Titles and Affiliations
Perelman Professor and Chair, Department of Cancer Biology
Abramson Family Cancer Research Institute
Perelman School of Medicine
Research area
Addressing cancer recurrence by identifying and validating therapeutic targets unique to dormant tumor cells.
Impact
Despite advances in treatment, up to 30 percent of patients will experience a breast cancer recurrence with metastatic disease over their lifetimes, sometimes many years after treatment of their primary cancer. Two factors are likely responsible for many breast cancer recurrences: the presence of residual cancer cells that survive and persist following initial treatment and tumor cell dormancy, a phenomenon whereby tumor cells lay dormant and are undetectable. While tumor dormancy and cancer recurrence are responsible for many breast cancer deaths, the mechanisms underlying these processes are not well understood. Dr. Chodosh is investigating whether cancer cells need to develop new genetic mutations in order to spread, and if some mutations happen after the cancer cells have already left the original tumor.
Progress Thus Far
Their laboratory findings suggest that the DNA in cancer cells keeps mutating after the cells have left the primary tumor. Metastatic cancer cells need a new set of mutations that are different from those that drove the primary tumor, and these mutations tend to happen in genes that play a role in helping cancer spread. Further, metastatic tumors often go through a “survival of the fittest” stage, where cancer cells with mutations that confer a survival advantage take over. The research team discovered the time it takes for cancer to come back after treatment depends on how many of these new mutations the cancer cells have when they leave the original tumor. These findings help explain why some cancers recur quickly, while others return years later.
What’s next
Dr. Chodosh and his team will study the cancer’s DNA to identify specific genes or mutations that influence how quickly metastatic tumors come back and how fast they progress once they do. They are particularly interested in PTEN, a gene that helps control cell growth, and they will explore how its loss may allow cancer cells to exit dormancy. In addition, early results suggest that some genes involved in a type of cell death and selenium-binding proteins may help cancer cells survive during dormancy and contribute to recurrence.
Biography
Lewis A. Chodosh, MD, PhD is the Chair of the Department of Cancer Biology at the Perelman School of Medicine, Associate Director for Basic Science, Director of Tumor Biology, and co-Director of the 2-PREVENT Translational Center of Excellence at the Abramson Family Cancer Research Institute at the University of Pennsylvania. He is a physician-scientist who received a BS in Molecular Biophysics and Biochemistry from Yale University, an MD from Harvard Medical School, and a PhD in Biochemistry from MIT in the laboratory of Dr. Phillip Sharp. He performed his clinical training in Internal Medicine and Endocrinology at Massachusetts General Hospital and conducted postdoctoral training with Dr. Philip Leder at Harvard Medical School. Dr. Chodosh joined the faculty of the University of Pennsylvania in 1994, where he is currently a Professor in the Departments of Cancer Biology, Cell & Developmental Biology, and Medicine. Dr. Chodosh also serves as Editor-in-Chief of Breast Cancer Research, and he was inducted into the National Academy of Medicine in 2017.

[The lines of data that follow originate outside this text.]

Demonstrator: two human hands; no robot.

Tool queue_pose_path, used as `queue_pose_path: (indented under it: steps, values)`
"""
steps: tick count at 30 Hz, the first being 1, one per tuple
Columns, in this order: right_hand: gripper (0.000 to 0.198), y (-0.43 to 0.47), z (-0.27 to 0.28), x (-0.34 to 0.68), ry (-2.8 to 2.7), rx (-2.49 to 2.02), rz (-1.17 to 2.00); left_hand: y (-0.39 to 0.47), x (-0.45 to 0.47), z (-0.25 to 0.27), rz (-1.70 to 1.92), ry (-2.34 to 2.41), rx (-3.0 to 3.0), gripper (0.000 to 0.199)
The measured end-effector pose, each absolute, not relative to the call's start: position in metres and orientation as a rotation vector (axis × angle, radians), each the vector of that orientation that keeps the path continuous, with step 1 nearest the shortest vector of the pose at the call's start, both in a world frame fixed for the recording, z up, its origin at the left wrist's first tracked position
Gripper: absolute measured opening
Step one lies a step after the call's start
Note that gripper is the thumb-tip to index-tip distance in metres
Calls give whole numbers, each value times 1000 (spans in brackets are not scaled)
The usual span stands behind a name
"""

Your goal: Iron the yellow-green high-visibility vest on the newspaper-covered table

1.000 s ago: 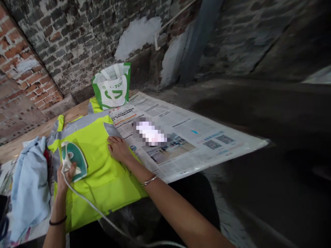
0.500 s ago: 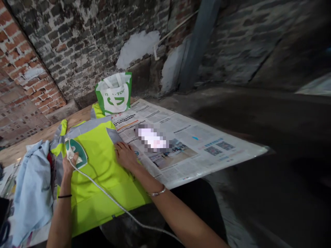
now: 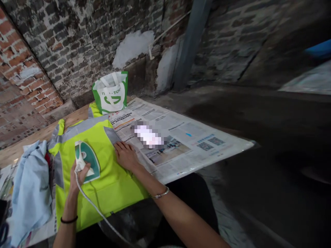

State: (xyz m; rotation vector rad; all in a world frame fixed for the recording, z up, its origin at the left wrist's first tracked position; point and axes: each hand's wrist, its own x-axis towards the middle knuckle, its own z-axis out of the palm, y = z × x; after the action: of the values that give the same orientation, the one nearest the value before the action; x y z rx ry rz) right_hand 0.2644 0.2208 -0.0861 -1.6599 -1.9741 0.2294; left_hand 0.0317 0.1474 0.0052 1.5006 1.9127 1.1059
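Observation:
My left hand is wrapped round the handle of a green-and-white clothes iron, which rests on a bright yellow high-visibility garment with grey bands. A pale cord runs from the iron's back down toward my lap. Palm down, with fingers stretched out, my right hand lies on the garment's right edge, by a grey band. The iron sits over the middle-left of the cloth, apart from my right hand. Its soleplate is hidden.
Newspaper sheets cover the table on the right, with a pixelated object lying on them. A green-and-white bag stands behind the garment. Light blue cloth lies at the left. A brick wall rises behind.
The iron, with my left hand on its handle, has moved right and nearer to me across the garment. My right hand stays at the edge. The view has shifted slightly.

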Motion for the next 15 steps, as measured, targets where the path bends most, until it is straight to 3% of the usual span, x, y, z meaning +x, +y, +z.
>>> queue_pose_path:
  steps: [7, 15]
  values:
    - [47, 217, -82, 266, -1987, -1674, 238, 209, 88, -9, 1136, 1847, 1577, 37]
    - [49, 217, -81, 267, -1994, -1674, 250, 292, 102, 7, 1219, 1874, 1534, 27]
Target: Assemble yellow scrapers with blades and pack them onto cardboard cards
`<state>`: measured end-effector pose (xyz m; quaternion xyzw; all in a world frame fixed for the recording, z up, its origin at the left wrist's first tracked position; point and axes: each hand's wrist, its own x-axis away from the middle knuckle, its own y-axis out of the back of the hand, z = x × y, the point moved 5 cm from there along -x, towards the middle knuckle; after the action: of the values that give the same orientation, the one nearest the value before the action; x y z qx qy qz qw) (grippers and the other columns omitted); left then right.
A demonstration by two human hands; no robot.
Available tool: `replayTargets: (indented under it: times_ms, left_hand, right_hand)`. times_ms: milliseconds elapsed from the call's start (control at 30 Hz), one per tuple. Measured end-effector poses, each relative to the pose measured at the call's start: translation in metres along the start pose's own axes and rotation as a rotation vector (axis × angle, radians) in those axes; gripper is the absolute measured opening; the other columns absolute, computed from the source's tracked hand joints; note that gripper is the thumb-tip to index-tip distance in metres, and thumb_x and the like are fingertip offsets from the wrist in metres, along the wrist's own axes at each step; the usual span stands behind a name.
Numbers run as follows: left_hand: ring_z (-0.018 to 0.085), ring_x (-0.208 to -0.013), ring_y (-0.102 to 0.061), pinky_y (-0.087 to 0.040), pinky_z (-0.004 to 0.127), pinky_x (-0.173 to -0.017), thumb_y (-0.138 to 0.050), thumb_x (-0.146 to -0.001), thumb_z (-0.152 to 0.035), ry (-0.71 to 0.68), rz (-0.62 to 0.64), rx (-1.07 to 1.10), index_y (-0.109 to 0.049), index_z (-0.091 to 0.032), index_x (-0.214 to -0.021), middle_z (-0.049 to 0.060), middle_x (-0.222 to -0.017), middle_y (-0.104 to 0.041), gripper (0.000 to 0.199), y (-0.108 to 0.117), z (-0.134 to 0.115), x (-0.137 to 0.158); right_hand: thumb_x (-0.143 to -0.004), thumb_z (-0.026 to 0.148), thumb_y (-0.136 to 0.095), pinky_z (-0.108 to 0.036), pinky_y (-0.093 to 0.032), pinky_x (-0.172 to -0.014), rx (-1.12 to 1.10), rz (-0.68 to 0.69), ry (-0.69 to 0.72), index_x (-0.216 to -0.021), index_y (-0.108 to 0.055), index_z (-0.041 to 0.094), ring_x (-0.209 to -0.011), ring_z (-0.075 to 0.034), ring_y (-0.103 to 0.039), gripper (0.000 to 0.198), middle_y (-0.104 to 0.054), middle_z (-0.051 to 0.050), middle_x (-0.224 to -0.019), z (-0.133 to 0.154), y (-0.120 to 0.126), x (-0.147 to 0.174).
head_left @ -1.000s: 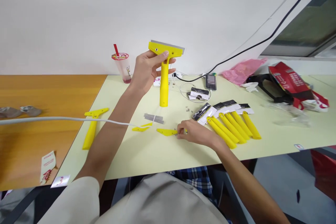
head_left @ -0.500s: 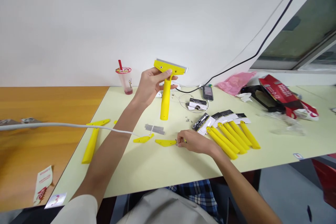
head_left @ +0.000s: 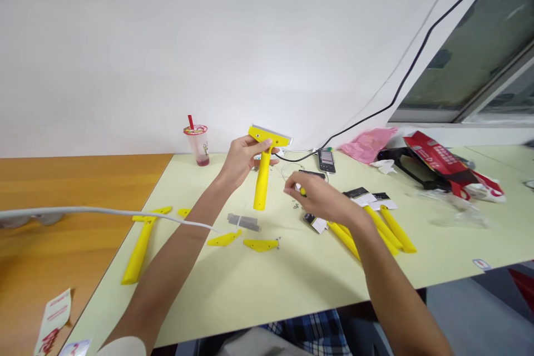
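My left hand [head_left: 242, 160] holds a yellow scraper [head_left: 262, 178] up off the table, gripping it just under its wide head, with the metal blade edge on top and the handle hanging down. My right hand [head_left: 306, 192] is closed in the air to the right of the scraper. A small yellow end shows at its fingers; the rest of that thing is hidden. Below lie two yellow scraper cover plates [head_left: 261, 245], tiny screws [head_left: 279, 243] beside one of them, and flat grey blades [head_left: 243, 222]. Another yellow scraper [head_left: 141, 245] rests at the left.
Several yellow handles [head_left: 398, 228] and black-and-white packets [head_left: 359, 195] lie at the right, partly behind my right arm. A drink cup [head_left: 197, 146] stands by the wall. Farther right are a pink bag [head_left: 369, 145] and a red package [head_left: 442, 158]. A white cable [head_left: 104, 211] crosses my left forearm.
My right hand has lifted from beside the cover plate and screws, moving up toward the scraper with the small yellow-ended thing. The view has tilted slightly; my left hand still holds the scraper.
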<state>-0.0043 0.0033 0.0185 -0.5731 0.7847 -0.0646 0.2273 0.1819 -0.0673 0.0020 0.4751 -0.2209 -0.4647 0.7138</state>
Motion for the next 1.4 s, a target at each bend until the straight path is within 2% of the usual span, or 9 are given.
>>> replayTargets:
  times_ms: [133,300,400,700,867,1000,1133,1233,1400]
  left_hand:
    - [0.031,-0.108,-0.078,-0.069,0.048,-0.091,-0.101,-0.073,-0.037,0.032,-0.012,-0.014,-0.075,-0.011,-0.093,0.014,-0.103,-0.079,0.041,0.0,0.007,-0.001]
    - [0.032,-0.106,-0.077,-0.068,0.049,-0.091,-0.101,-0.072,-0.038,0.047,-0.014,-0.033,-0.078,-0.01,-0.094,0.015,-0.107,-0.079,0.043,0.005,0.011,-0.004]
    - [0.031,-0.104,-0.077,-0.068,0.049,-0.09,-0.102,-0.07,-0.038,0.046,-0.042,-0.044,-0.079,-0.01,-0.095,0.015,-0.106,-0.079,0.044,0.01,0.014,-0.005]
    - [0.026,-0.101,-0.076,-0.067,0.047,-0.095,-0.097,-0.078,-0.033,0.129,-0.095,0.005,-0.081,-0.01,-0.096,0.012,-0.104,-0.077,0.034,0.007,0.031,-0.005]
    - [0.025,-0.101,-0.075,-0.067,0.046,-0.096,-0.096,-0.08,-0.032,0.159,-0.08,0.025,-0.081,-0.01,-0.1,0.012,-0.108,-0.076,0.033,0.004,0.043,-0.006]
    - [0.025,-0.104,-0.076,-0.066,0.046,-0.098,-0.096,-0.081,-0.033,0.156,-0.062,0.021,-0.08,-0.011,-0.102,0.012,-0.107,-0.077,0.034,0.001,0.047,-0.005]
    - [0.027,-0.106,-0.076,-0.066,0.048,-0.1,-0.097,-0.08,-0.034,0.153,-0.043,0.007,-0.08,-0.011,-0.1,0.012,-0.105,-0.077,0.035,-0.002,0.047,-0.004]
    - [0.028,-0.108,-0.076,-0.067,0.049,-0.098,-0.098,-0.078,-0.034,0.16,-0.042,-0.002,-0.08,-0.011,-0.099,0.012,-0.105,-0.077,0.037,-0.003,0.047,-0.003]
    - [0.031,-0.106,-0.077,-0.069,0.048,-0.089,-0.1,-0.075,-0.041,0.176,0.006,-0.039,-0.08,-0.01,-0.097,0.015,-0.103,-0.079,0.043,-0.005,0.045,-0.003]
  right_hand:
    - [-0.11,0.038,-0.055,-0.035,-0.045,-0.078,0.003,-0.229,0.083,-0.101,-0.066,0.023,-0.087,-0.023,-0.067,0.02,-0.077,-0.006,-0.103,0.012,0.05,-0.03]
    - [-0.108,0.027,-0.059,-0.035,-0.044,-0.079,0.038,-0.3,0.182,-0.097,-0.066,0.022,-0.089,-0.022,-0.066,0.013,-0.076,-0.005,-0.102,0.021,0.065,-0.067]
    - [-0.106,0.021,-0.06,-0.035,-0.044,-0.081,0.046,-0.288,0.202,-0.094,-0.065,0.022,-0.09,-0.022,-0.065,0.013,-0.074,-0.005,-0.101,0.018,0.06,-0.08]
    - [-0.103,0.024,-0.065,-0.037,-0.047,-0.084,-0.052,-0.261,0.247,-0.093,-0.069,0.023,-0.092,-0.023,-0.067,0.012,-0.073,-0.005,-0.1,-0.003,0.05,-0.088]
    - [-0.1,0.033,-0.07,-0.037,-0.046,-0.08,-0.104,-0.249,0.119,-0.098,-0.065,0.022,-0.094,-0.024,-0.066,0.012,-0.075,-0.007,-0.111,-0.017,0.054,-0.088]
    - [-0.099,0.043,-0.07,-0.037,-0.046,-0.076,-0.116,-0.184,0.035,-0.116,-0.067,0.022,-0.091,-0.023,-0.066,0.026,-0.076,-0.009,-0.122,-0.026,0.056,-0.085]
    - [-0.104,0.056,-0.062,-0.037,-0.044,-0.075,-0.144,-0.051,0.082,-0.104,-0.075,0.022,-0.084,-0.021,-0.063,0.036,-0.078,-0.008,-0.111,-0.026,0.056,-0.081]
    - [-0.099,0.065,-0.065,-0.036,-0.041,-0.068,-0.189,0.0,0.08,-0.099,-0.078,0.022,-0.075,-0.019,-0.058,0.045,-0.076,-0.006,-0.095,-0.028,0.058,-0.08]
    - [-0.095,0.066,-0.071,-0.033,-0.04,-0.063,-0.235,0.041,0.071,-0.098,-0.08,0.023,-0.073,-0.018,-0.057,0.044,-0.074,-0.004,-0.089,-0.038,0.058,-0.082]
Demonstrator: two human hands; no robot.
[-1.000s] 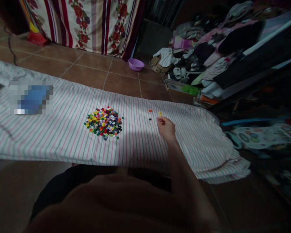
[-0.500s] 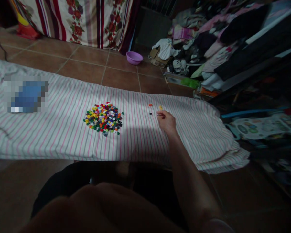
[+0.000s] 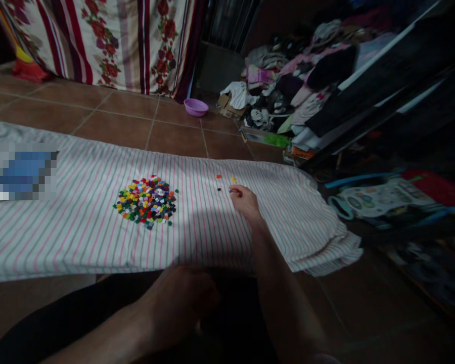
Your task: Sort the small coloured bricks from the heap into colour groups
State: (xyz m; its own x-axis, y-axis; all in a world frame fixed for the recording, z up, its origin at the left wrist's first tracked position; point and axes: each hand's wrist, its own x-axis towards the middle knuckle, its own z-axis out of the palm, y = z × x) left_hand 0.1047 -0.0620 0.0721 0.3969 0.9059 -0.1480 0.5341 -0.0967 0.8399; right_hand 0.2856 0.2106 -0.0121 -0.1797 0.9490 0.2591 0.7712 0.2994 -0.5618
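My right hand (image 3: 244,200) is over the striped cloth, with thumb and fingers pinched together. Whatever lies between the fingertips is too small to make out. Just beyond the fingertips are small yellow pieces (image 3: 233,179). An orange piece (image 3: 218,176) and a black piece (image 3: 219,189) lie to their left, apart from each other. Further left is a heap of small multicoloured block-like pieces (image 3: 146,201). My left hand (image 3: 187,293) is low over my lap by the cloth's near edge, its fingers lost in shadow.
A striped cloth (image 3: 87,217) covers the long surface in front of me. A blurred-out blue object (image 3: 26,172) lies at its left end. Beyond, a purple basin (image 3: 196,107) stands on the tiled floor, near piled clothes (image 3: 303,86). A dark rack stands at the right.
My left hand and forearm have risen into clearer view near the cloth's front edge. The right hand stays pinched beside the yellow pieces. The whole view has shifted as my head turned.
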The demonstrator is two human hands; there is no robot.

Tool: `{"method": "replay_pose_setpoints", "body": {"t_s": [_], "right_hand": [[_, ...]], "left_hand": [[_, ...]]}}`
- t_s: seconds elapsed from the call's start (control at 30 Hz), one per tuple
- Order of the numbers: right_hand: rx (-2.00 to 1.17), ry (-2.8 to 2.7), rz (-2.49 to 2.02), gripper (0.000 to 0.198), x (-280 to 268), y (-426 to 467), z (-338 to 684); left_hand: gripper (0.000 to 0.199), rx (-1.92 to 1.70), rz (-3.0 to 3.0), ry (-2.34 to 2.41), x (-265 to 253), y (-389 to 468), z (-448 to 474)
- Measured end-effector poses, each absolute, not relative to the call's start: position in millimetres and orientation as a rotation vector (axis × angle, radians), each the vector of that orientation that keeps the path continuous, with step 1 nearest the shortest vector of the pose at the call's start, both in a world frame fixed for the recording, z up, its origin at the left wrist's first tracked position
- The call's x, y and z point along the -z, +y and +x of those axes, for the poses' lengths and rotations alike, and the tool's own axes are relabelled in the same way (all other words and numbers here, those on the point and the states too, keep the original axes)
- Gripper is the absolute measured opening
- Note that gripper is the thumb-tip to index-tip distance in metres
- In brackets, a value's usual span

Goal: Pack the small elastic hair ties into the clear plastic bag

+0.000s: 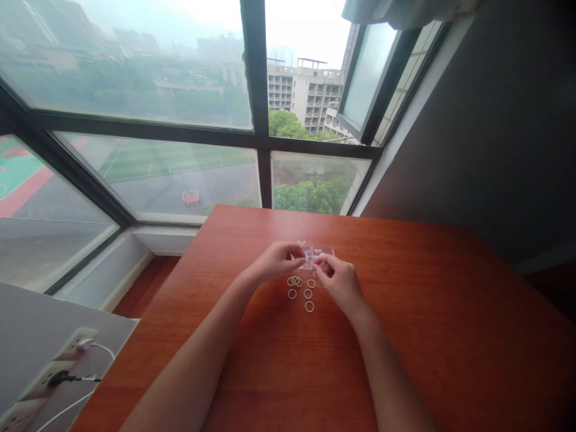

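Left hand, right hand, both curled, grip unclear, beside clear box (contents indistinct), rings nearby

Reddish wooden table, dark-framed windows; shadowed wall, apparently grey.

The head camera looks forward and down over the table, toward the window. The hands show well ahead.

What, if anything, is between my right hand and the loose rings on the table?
Nothing visible: the loose rings lie on the table beside your right hand, with the clear plastic box beyond them.
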State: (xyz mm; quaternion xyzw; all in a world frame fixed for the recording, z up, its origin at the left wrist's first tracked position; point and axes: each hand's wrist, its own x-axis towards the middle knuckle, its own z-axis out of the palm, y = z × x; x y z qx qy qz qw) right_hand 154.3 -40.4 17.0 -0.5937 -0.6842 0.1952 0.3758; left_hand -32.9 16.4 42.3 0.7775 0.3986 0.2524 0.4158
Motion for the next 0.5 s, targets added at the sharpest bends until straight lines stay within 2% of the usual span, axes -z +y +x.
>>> {"method": "replay_pose_setpoints", "body": {"t_s": [0.5], "right_hand": [[-0.549,-1.832,-1.552,0.013,-14.6,-39.9,156.3]], "left_hand": [[0.020,-0.649,2.103,1.232,-29.3,30.9,-54.2]]}}
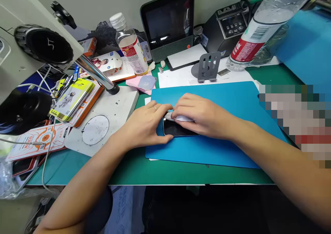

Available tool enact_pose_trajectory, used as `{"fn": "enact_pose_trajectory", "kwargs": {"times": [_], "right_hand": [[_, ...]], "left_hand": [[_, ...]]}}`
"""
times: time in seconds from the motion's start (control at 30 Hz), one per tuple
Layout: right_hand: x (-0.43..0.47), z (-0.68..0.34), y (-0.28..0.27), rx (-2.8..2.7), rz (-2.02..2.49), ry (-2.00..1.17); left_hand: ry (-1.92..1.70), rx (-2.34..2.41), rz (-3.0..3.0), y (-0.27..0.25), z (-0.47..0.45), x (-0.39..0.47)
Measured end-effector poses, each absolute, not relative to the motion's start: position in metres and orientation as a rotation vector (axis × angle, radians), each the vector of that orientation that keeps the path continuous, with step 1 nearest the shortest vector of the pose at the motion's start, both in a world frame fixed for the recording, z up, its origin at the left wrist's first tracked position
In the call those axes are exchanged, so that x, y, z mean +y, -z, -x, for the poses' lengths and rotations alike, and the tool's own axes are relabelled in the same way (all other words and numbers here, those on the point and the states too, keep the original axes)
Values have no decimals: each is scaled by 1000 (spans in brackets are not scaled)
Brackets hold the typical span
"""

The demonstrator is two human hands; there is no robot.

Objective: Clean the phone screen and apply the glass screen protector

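Note:
A smartphone (178,129) with a dark screen lies flat on a blue mat (207,151). My left hand (146,123), a ring on one finger, grips the phone's left end between thumb and fingers. Bunched in the fingers of my right hand (201,113) is a white wipe (182,118), pressed against the upper part of the screen. That hand hides the phone's right end and much of the wipe.
Behind the mat stand a grey phone stand (209,67), a tablet-like display (169,23) and two plastic bottles (133,51) (248,48). A microscope-like device with a metal post (95,73) and several stacked boxes (73,99) occupy the left. A pixelated patch covers the right.

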State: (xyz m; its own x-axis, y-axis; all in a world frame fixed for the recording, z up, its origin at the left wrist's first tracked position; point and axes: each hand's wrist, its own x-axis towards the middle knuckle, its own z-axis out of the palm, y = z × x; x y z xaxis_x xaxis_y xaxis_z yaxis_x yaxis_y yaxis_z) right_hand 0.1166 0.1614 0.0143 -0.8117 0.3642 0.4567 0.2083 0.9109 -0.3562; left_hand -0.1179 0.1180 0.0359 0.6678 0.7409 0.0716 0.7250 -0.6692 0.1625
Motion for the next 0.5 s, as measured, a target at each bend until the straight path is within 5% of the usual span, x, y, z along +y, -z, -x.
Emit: {"fn": "enact_pose_trajectory", "kwargs": {"times": [0.5], "right_hand": [[146,-113,-25,-2837,366,-388]], "left_hand": [[-199,1055,-2750,-40,141,129]]}}
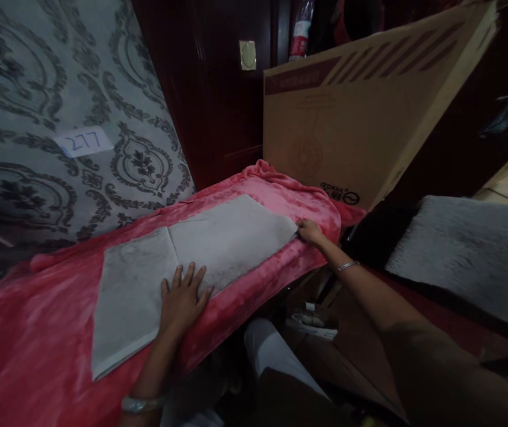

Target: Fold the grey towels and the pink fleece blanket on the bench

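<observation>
A grey cloth panel (231, 234) lies flat on a pink plush blanket (27, 332), with a crease or seam running across it left of its middle. My left hand (183, 299) rests on the panel near that line, palm down with its fingers spread. At the panel's right corner, my right hand (309, 231) pinches the edge between thumb and fingers. The panel's left end shows a doubled, pale lower edge.
Behind the blanket stands a large cardboard box (347, 118), with a bottle (301, 35) beyond it. Patterned wallpaper (22, 77) borders the left. A grey fluffy-topped seat (472, 255) stands at right. Below the blanket's edge sits a small open box (314, 323).
</observation>
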Motion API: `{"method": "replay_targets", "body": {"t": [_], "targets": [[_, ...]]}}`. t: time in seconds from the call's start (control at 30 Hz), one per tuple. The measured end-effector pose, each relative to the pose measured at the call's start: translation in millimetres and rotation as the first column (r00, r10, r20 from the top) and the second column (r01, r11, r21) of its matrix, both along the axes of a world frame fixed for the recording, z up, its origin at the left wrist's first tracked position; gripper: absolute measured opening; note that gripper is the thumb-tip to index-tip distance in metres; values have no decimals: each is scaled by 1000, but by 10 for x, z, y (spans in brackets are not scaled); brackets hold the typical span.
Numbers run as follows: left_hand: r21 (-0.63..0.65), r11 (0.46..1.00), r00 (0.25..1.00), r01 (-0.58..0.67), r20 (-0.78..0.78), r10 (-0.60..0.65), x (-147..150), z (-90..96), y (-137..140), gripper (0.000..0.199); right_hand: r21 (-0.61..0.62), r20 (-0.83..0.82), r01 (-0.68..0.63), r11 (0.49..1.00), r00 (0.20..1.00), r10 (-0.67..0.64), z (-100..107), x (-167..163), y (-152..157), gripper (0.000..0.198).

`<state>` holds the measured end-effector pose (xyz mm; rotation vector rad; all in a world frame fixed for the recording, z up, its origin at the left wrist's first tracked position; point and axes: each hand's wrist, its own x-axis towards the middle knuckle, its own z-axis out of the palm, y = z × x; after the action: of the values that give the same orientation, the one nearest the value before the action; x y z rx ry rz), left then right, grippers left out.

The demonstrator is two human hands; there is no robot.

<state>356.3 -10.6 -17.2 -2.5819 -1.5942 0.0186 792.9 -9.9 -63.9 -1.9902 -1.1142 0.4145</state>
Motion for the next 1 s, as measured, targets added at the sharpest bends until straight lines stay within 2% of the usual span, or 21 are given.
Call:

His research focuses on the mechanisms of tumorigenesis and tumor progression, particularly with respect to the problem of breast cancer dormancy and recurrence. Dr. Chodosh has made numerous contributions to the understanding of the molecular and cellular underpinnings of cancer progression and has developed multiple genetically engineered models for human cancer that are in wide use throughout the scientific community.
“If not for BCRF, we would not have been able to help translate our laboratory findings into novel clinical trials aimed at preventing tumor recurrence in early-stage breast cancer patients by targeting dormancy pathways.”